Прости, бабушка, но так устроено — не мной! — что живая эта жизнь сильней, видишь ли, абсолютной смерти. Тут ничего не поделаешь. И утыкаясь лицом в горячий впалый Лизин живот, я целую ее пупок, души средоточье, и с померкнувшими глазами, с колотящимся сердцем, кощунствуя, наверно, прильну я губами сейчас к сладостному местечку, которое люблю за первичную, непознаваемую тайну, бабушка.

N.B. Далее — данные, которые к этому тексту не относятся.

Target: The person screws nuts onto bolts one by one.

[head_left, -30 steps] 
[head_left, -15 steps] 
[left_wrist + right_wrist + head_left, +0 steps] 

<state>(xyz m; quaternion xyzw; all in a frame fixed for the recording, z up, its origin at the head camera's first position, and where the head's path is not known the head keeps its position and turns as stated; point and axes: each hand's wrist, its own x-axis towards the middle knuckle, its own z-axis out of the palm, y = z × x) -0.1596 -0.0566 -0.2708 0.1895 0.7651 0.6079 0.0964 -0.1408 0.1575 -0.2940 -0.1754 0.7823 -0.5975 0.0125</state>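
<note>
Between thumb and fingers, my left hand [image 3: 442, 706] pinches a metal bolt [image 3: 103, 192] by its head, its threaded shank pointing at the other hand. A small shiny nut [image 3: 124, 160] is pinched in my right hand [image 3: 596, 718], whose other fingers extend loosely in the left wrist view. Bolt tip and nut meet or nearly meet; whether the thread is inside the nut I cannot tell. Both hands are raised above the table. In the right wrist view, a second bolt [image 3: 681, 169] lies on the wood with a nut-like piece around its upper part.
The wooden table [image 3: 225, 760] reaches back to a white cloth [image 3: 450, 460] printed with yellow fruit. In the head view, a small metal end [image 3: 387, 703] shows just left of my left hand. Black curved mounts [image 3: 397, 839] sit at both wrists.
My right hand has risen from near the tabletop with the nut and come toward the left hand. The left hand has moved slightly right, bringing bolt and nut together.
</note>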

— Перестань! Ну, не надо!.. Бабуля моя! Юрка, гад! — приговаривает сопротивляясь Лиза, но сама по себе, независимо от себя, обхватывает мою неразумную голову, и вся дрожит под моими подзабытыми губами и руками. А я продолжаю:
— Сейчас, дорогие женщины, хочу предоставить слово известному дальневосточному поэту Илье Скворцову, автору многих сборников, которые выходили в центральных и региональных издательствах. Поднимись, Илья, покажись, — улыбаюсь я. Илюша встает под короткий оживленный аплодисмент. Его лицо сразу заостряется, и ложится на него тень нездешнего отстраненного вдохновения. Смешки стихают. Шутки в сторону. Илюша кудесничает. С легким беспокойством я смотрю, как он осторожно извлекает пинцетом шприц из металлического корытца, а с помощью другого пинцета вставляет в него длинную и тонкую иглу.
Это таинство происходит ранним утром у меня на кухне еще до отъезда на Кунашир.
— Ты, Илюша, особенно не свирепствуй, ладно? — прошу я с некоторой дрожью в голосе.
— Не бойся. Опыт есть, — сухо отвечает мой личный врач. — Спустил штаны?
— Спустил.
— Хорошо. Сейчас.
Необычайно сосредоточенно, как в момент чтения стихов, Илюша отламывает головки ампул, протыкает резиновую пробку бутылочки и попеременно набирает лекарства в шприц.
— Ты все правильно делаешь? — тревожусь я.
— Все правильно. Жопой к свету, Юраша! — командует он.
Я поворачиваюсь, как просит, хотя чего ее разглядывать в солнечном свете, мою дуру?
— Не дрожи!
— Я не дрожу.
— Дрожишь. Не дрожи! Расслабься. В левую или правую?
— Давай в левую. Ближе к сердцу.
Бац! Сильный шлепок по ягодице… можно сказать, пощечина. И легкий, неболезненный укол — это Илюша ловко вводит мне иглу в мягкое место.